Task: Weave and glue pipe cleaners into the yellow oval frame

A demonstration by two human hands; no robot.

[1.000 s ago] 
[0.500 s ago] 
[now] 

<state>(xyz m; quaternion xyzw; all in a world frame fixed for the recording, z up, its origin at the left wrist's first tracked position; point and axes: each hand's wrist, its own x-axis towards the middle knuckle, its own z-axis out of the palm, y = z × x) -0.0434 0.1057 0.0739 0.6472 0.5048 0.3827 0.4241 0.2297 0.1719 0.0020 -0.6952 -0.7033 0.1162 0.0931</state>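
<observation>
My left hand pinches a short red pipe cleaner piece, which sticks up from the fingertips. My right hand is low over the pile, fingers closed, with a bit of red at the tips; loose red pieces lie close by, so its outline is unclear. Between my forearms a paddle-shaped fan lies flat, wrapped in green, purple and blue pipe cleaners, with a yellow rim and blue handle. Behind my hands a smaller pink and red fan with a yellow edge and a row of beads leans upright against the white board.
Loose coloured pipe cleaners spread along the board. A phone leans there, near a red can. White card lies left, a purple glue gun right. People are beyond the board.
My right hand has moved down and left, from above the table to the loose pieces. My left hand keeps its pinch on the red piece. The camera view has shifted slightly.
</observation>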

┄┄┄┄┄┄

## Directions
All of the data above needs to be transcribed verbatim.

## Task answer
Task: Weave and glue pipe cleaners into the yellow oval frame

A demonstration by two human hands; no robot.

[1.000 s ago] 
[0.500 s ago] 
[now] 

<state>(xyz m; quaternion xyzw; all in a world frame fixed for the recording, z up, its origin at the left wrist's first tracked position; point and axes: each hand's wrist, its own x-axis towards the middle knuckle, its own z-axis out of the palm, y = z × x) -0.0434 0.1057 0.0739 0.6472 0.5048 0.3827 0.4241 0.2297 0.1719 0.0020 -0.6952 -0.7033 0.1162 0.0931</state>
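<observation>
My left hand pinches a short red pipe cleaner piece, which sticks up from the fingertips. My right hand is low over the pile, fingers closed, with a bit of red at the tips; loose red pieces lie close by, so its outline is unclear. Between my forearms a paddle-shaped fan lies flat, wrapped in green, purple and blue pipe cleaners, with a yellow rim and blue handle. Behind my hands a smaller pink and red fan with a yellow edge and a row of beads leans upright against the white board.
Loose coloured pipe cleaners spread along the board. A phone leans there, near a red can. White card lies left, a purple glue gun right. People are beyond the board.
My right hand has moved down and left, from above the table to the loose pieces. My left hand keeps its pinch on the red piece. The camera view has shifted slightly.
</observation>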

This exercise has been answered in full.